Task to carry out: For the data below, report the number of lines that contain the string "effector" and nothing else.

*** Opening of Task material ***

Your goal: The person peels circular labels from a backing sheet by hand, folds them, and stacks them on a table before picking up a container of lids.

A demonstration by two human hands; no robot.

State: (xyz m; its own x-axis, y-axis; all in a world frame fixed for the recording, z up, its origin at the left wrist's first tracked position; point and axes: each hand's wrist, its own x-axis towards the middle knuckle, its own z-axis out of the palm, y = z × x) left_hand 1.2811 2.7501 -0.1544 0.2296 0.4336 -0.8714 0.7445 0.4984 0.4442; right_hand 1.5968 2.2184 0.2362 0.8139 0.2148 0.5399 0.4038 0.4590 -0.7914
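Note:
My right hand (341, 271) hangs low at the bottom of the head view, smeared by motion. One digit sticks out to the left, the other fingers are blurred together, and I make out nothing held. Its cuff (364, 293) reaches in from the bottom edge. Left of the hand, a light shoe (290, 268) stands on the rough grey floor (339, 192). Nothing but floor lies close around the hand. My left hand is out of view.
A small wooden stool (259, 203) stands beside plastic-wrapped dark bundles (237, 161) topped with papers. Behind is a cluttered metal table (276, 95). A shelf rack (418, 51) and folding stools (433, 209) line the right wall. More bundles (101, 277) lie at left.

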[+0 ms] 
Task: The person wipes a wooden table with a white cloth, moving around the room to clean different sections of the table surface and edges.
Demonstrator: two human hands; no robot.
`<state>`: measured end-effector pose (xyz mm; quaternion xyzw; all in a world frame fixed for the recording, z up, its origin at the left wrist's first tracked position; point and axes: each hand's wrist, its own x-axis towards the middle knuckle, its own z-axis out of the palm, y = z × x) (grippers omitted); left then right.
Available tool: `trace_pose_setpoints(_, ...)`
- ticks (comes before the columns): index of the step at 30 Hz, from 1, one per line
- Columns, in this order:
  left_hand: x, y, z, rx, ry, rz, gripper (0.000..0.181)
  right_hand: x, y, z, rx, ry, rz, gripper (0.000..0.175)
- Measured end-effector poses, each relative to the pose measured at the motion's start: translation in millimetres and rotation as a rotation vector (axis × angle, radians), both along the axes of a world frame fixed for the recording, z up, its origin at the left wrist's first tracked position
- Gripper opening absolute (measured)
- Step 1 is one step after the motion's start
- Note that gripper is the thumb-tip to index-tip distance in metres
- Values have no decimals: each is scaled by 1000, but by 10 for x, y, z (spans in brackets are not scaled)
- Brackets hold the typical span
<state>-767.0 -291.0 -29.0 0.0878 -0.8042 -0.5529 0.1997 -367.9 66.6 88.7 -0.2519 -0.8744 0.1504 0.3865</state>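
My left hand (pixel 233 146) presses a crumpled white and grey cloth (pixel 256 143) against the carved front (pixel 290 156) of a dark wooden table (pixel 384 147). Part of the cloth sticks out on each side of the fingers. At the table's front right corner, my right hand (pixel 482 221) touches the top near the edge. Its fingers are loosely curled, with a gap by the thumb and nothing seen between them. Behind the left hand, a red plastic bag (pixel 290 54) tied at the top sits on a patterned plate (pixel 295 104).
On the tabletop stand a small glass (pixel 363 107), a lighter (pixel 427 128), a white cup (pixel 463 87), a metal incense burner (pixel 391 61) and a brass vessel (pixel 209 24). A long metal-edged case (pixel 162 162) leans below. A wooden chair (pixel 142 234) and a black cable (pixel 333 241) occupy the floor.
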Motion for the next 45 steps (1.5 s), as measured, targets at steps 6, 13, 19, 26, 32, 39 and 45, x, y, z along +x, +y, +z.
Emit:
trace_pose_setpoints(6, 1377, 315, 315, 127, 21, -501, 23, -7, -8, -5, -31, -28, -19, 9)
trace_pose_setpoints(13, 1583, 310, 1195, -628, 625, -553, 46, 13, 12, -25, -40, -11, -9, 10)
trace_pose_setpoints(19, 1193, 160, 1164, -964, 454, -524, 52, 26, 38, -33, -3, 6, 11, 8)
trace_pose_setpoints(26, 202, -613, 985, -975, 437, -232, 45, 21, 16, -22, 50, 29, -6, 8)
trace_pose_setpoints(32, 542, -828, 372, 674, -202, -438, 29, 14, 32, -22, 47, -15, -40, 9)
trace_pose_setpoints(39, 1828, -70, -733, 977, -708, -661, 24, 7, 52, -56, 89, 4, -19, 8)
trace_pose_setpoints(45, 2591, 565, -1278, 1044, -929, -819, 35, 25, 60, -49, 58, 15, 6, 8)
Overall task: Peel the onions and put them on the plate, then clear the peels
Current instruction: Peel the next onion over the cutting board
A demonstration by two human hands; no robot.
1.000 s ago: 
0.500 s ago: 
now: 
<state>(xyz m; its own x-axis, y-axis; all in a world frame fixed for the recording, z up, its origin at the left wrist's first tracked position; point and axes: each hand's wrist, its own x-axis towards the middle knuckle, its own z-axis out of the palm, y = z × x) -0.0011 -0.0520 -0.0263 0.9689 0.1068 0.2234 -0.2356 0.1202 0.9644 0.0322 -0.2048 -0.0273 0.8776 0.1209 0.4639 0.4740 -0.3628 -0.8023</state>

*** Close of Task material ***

Solution to this problem: 2